In regard to the beliefs in the power of cinema reacting with the clashing of counterculture and religious institutions leading up to the release of The Exorcist, this paper examines Hugh McLeod’s research into the cultural revolution throughout the 1960s and early 1970s and research from Drew Beard on the rise of the Satanic Panic of the 1980s. Except for Beard’s research, which defines one of the inciting incidents of the Satanic Panic as the release of The Exorcist on home video, many scholars have ignored the film as a catalyst for moral panics. At the time of its release, the film became highly influential by adding to the debate on the moral safety of children as many young people flocked to the film, some as a sign of rebellion. As it would turn out, this rebellion would produce a moral panic that would be based on beliefs in the power of new media technology that had originated a century prior and would continue well after the 1970s and 1980s. [page 56]

Over a century before the release of The Exorcist, a religious revolution was taking the world by storm. Spiritualism began as a method of explaining and proving the existence of an afterlife through communication with souls beyond the grave. The movement was focused on mediums, people (often women) who had otherworldly access to the spirit realm and could call upon ghosts to speak, write, or tap out messages to the living. Many today look back on Spiritualism as a simple movement focused on morbid curiosity, but as Molly McGarry writes in Ghosts of Future Past, “Although Spiritualism may appear at first glance to be a fringe religion that rose and fell in the United States during the nineteenth century, this history entwines with fundamental questions of mourning and memory in our own time” (16). Spiritualism was one of the first steps in a long history of communication with the dead in order to better understand life, and Spiritualists soon became famous for incorporating modern entertainments and technology into their practices. 

While many believe that the most important locations of Spiritualism were the private homes of mediums, scholars such as Simone Natale argue that the most important locations of the movement were the lecture halls in which mediums such as the Fox Sisters began performing for a paying public. These theaters saw scenes similar to those at movie theaters during the opening weeks of The Exorcist, with religious groups protesting outside the doors and many onlookers being compelled to buy a ticket because of the commotion surrounding the performance. As the popularity of these performances grew, Spiritualists began combining human mediums with entertainments, creating a relationship between new media and old, spiritual beliefs in the permeability of the boundary between life and death (McGarry 22). Through entertainment, Spiritualists could reach a much larger audience, all while profiting from those audiences’ faith. 

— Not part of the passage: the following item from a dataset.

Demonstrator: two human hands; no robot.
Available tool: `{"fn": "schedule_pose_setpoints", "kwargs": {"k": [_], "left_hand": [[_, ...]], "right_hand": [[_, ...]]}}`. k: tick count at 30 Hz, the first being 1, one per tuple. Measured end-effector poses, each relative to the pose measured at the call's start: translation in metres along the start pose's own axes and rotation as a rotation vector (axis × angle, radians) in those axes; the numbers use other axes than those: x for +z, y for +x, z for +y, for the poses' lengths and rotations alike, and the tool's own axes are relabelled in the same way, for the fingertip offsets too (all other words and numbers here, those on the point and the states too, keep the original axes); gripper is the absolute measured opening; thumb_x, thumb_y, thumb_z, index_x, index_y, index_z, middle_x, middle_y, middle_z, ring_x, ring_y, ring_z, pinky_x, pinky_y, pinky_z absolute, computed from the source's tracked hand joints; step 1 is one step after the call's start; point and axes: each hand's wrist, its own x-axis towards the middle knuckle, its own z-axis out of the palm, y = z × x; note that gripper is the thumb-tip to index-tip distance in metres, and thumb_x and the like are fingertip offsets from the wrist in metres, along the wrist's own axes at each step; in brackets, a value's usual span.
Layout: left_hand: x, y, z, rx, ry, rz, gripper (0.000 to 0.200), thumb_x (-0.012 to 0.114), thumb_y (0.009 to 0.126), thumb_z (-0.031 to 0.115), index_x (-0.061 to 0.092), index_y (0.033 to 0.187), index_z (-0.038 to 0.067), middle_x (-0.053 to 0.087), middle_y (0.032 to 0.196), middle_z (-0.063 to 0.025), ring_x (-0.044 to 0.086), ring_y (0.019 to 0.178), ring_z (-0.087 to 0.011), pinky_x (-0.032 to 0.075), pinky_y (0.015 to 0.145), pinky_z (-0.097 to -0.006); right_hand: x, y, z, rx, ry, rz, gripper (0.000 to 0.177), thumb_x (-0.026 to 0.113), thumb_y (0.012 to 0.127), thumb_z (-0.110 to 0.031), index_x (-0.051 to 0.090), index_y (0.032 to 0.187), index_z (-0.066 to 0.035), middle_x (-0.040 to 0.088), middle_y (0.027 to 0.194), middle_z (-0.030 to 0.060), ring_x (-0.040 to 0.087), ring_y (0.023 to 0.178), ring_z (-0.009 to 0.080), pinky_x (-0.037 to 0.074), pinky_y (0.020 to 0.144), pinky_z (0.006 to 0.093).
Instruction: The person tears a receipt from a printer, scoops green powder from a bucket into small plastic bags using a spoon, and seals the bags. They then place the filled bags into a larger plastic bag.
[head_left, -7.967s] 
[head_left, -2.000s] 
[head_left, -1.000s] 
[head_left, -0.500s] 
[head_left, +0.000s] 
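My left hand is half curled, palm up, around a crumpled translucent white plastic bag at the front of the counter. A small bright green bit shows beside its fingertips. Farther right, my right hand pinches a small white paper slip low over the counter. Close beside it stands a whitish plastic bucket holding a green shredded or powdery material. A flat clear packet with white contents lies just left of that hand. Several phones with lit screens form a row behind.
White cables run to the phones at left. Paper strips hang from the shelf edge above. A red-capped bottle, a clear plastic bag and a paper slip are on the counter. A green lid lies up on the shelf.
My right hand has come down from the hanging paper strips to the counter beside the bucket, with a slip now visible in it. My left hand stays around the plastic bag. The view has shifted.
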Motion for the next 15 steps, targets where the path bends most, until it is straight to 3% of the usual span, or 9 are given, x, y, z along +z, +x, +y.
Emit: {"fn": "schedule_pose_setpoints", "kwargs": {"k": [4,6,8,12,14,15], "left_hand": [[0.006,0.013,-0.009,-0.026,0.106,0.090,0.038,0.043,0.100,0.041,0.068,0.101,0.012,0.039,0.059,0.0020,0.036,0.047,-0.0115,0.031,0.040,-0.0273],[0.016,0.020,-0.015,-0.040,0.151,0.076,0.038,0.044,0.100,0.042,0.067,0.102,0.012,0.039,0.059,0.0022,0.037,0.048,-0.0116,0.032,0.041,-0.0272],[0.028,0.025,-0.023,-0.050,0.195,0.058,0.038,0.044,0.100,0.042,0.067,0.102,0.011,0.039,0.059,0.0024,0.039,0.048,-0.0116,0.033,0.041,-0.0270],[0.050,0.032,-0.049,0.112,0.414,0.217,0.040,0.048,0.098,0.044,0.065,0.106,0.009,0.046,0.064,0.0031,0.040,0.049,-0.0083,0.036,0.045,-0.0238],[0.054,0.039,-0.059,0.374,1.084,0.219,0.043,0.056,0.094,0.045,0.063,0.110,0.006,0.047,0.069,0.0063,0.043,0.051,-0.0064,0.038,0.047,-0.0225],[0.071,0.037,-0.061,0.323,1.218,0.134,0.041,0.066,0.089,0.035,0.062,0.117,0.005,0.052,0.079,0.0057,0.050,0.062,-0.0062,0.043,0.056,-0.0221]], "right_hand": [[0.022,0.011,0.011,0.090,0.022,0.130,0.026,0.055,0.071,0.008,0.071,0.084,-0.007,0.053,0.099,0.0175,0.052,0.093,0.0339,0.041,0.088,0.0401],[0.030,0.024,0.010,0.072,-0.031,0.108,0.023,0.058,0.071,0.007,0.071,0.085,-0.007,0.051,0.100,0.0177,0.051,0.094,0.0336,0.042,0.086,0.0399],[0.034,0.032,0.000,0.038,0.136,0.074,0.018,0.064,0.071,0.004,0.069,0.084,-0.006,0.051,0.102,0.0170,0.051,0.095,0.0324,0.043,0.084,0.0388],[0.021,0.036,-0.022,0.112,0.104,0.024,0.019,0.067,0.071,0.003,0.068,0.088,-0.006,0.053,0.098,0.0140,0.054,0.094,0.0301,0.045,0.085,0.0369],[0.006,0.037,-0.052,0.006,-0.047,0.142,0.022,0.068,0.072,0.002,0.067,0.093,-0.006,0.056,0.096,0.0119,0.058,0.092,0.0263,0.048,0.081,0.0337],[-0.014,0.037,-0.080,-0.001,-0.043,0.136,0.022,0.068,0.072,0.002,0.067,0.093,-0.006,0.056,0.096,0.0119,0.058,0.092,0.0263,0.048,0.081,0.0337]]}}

While unified by the common goal of finding proof of a tangible afterlife, Spiritualism never had a central church or doctrine. However, if one were to search for a common practice [page 57] within Spiritualism, it would be the séance. The ritual of séance was practically the same from home to home: men and women would gather around a table, dim the lights, or extinguish them completely, and turn their attention to the medium who would then call upon the spirits. As the practice moved into theaters and lecture halls, the ritual stayed mostly the same but often added new elements such as a paying public audience and musical accompaniment. Later, some séances included projections into their shows, creating the spectacle of phantasmagoria, which, as Noam Elcott points out, was the beginning of Spiritualism collapsing human mediums and technological media (117). As these mediums morphed together, the ritual of the séance moved from the table with the flesh and blood medium to the screen where humans were projected in the ghostly form of light and shadow. 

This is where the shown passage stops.